I wanted to try something different and I found it when I stopped by the doctors office a few days back for a checkup. While waiting  to be seen, I read every Popular Mechanics magazine I could find and against my better judgement, I gave in and picked up a Cosmopolitan magazine and began thumbing through it. 

I read an article from a self-proclaimed expert about love who said if you could strip down to your underwear and sit down to dinner then it would show your partner how comfortable you are with them as you’re in your most vulnerable position.
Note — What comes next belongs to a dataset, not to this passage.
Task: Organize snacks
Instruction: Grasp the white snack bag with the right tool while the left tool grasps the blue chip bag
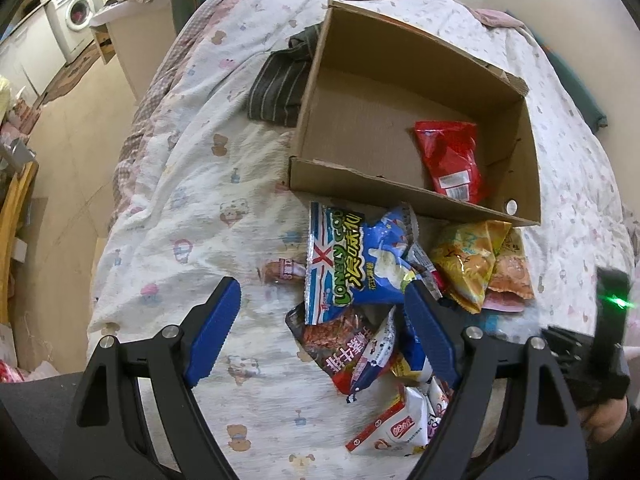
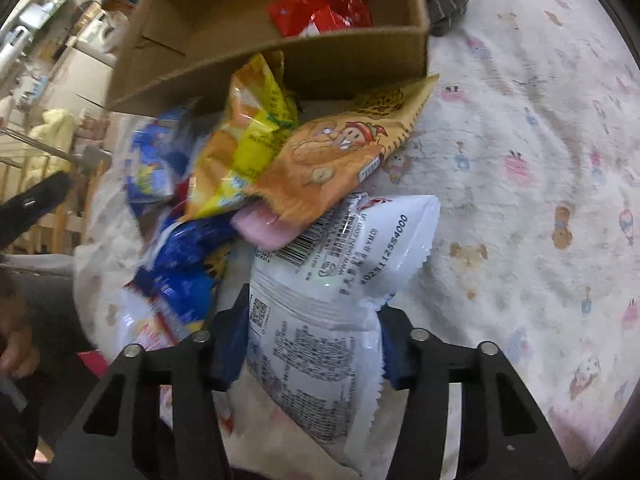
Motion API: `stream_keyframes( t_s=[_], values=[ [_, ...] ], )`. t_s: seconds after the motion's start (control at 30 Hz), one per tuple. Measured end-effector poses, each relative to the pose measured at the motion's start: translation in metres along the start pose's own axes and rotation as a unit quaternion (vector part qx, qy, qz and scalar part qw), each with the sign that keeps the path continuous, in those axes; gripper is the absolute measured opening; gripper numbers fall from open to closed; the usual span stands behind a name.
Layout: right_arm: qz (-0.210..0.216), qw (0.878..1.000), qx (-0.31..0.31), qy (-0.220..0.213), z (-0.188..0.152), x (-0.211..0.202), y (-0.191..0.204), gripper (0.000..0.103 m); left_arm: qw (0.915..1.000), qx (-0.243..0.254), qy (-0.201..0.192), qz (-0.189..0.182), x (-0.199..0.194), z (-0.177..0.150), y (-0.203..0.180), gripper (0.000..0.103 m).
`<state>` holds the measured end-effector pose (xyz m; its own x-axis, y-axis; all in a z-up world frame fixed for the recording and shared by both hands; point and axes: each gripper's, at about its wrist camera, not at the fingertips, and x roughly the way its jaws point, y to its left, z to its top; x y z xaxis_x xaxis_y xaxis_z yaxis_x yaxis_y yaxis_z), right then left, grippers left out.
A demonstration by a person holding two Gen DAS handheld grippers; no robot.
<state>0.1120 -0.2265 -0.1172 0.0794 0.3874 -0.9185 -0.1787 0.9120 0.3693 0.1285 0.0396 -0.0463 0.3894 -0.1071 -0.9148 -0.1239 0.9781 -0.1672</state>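
Snacks: loose pile of crinkly packets on the bed (image 1: 192, 184), just in front of the cardboard box (image 1: 400, 196), which lies further up the quilt.
Box contents: one red packet (image 1: 450, 156) lies inside, toward the box's right end; I judge most of the sorting is not yet done.
White packet (image 2: 332, 304): it sits between the fingers of my right gripper (image 2: 310, 340), its far end tucked under an orange packet (image 2: 336, 152) and a pink one.
Right gripper state: closed down onto the white packet; the bag looks pinched at its lower part, so I read it as gripped.
Left gripper (image 1: 324, 328) state: jaws spread wide with nothing between the pads, hovering above the near edge of the pile.
Blue packet (image 1: 356, 264): lies on top of the pile just beyond my left gripper, its lower edge near the right-hand finger.
Handling, my judgement: these bags look light, puffy and slick, and the contents will likely crush if squeezed hard.
Where to hold: I would take a bag across its flat body near a crimped seam, not at the air-filled middle.
Risk: lifting the white packet may drag the orange one along.
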Motion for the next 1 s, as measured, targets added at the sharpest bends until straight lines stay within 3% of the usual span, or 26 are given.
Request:
stream_keyframes(
  t_s=[0.3,0.43,0.57,0.73,0.83,1.0],
  values=[
    [0.115,0.992,-0.037,-0.027,-0.035,-0.059,0.001,0.049,0.9993,-0.031,-0.007,0.017,0.001,0.006,0.014,0.081],
    [0.135,0.984,-0.031,-0.108,-0.022,-0.089,-0.003,0.049,0.9986,-0.048,0.007,0.023,0.011,0.007,0.021,0.081],
    [0.131,0.977,0.012,-0.168,-0.008,-0.101,-0.017,0.049,0.9985,-0.045,0.03,0.01,0.027,0.009,0.016,0.081],
    [0.119,0.974,0.052,-0.186,0.0,-0.1,-0.03,0.049,0.9971,-0.05,0.047,-0.032,0.039,0.018,-0.003,0.082],
    [0.124,0.972,0.061,-0.188,0.001,-0.1,-0.031,0.049,0.9962,-0.038,0.075,-0.023,0.055,0.025,-0.019,0.098],
    [0.114,0.974,0.059,-0.187,-0.004,-0.095,-0.027,0.049,0.9919,-0.054,0.114,-0.009,0.095,0.031,-0.031,0.098]
  ],
)
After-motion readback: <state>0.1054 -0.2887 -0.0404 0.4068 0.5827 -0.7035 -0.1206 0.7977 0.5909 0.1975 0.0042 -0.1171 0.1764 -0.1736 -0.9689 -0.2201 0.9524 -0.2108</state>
I decided that I would try it out and that evening at supper. Before we ate I did exactly as the article asked. I stripped down to my boxers and then sat down at the table to eat. My wife never batted an eye and I feel like it went well, but the folks at McDonald’s didn’t seem to appreciate it too much and asked me not to return.

I was talking to one of my single friends who was depressed at being alone on Valentine’s Day who said all he had was a terrible job, a run-down house and a bunch of aches and pains and was upset because he didn’t have a girlfriend. I informed him that this was all about perspective and how you looked at it.

His terrible job is an unemployed person’s dream. The run down house he lives in is the envy of every homeless person living on the street. His mild aches and pains are the envy of those who are victims of sickness and disease. 

If you’re single then remember to have perspective. You can celebrate because you can sit in your pajamas all weekend and watch reruns of The Brady Bunch without anyone fussing at you to clean out the gutters. If it’s that important to you to eat overpriced chocolates, then by all means buy them for yourself. You cannot love someone else until you first learn to love yourself anyway.